(Description of the task) Your task is to output the data exactly as it stands.

(Raw data)
_ _ _

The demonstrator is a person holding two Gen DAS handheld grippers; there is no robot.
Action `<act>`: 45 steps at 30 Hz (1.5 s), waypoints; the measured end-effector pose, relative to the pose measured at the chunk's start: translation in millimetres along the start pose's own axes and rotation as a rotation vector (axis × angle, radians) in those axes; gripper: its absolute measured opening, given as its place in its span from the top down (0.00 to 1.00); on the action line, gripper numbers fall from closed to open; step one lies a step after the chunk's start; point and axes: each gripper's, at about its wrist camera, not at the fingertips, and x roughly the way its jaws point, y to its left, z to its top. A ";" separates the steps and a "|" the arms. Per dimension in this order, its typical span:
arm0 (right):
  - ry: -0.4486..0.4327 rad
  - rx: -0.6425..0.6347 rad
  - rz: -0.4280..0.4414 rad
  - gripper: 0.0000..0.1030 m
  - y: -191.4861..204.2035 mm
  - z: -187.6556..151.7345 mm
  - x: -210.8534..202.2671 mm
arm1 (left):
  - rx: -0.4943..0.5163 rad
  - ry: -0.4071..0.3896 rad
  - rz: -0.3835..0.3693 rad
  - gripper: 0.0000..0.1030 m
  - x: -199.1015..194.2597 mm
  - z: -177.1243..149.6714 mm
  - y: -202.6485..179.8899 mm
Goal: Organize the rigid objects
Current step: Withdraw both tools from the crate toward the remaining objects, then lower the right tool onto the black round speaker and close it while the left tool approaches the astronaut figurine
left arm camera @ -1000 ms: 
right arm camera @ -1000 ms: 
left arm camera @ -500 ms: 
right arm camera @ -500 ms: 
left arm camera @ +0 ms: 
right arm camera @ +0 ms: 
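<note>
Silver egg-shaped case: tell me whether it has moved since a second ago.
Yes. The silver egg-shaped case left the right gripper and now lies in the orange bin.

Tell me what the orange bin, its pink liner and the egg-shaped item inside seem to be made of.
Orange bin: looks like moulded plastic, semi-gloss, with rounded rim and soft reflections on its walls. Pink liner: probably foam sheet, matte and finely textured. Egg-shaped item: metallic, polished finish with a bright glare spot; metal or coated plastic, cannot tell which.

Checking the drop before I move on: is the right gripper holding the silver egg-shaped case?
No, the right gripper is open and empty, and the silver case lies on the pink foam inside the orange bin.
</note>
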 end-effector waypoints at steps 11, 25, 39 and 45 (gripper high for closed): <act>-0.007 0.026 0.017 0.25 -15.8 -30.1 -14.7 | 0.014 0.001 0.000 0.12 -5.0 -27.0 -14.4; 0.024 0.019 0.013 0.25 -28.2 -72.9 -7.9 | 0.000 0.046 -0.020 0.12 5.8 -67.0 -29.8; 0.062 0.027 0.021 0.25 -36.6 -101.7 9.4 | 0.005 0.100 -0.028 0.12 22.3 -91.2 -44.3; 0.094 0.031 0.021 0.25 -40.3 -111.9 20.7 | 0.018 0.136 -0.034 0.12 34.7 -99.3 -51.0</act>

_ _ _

(Solution)
The demonstrator is a person holding two Gen DAS handheld grippers; there is no robot.
Action `<act>`: 45 steps at 30 Hz (1.5 s), waypoints; the measured end-effector pose, relative to the pose measured at the chunk's start: translation in millimetres along the start pose's own axes and rotation as a rotation vector (axis × angle, radians) in those axes; gripper: its absolute measured opening, given as its place in its span from the top down (0.00 to 1.00); on the action line, gripper numbers fall from closed to open; step one lies a step after the chunk's start; point and axes: each gripper's, at about its wrist camera, not at the fingertips, and x roughly the way its jaws point, y to its left, z to its top. A ";" separates the steps and a "|" the arms. Per dimension in this order, its typical span:
arm0 (right):
  - ry: -0.4486..0.4327 rad
  - rx: -0.6425..0.6347 rad
  - rz: -0.4280..0.4414 rad
  - gripper: 0.0000..0.1030 m
  - y: -191.4861..204.2035 mm
  - z: -187.6556..151.7345 mm
  - x: -210.8534..202.2671 mm
arm1 (left):
  - rx: -0.4943..0.5163 rad
  - ry: -0.4071..0.3896 rad
  - rz: -0.3835..0.3693 rad
  - gripper: 0.0000..0.1030 m
  - x: -199.1015..194.2597 mm
  - z: -177.1243..149.6714 mm
  - y: -202.6485..179.8899 mm
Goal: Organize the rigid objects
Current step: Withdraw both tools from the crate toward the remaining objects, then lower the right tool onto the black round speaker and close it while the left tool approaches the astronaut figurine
left arm camera @ -1000 ms: 
right arm camera @ -1000 ms: 
left arm camera @ -500 ms: 
right arm camera @ -500 ms: 
left arm camera @ +0 ms: 
right arm camera @ +0 ms: 
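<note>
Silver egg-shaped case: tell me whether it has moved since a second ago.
Yes. The silver egg-shaped case left the right gripper and now lies in the orange bin.

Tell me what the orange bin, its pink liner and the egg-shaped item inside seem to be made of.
Orange bin: looks like moulded plastic, semi-gloss, with rounded rim and soft reflections on its walls. Pink liner: probably foam sheet, matte and finely textured. Egg-shaped item: metallic, polished finish with a bright glare spot; metal or coated plastic, cannot tell which.

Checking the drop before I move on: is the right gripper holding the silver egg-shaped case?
No, the right gripper is open and empty, and the silver case lies on the pink foam inside the orange bin.
</note>
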 end-effector waypoints at steps 11, 25, 39 and 45 (gripper high for closed): <act>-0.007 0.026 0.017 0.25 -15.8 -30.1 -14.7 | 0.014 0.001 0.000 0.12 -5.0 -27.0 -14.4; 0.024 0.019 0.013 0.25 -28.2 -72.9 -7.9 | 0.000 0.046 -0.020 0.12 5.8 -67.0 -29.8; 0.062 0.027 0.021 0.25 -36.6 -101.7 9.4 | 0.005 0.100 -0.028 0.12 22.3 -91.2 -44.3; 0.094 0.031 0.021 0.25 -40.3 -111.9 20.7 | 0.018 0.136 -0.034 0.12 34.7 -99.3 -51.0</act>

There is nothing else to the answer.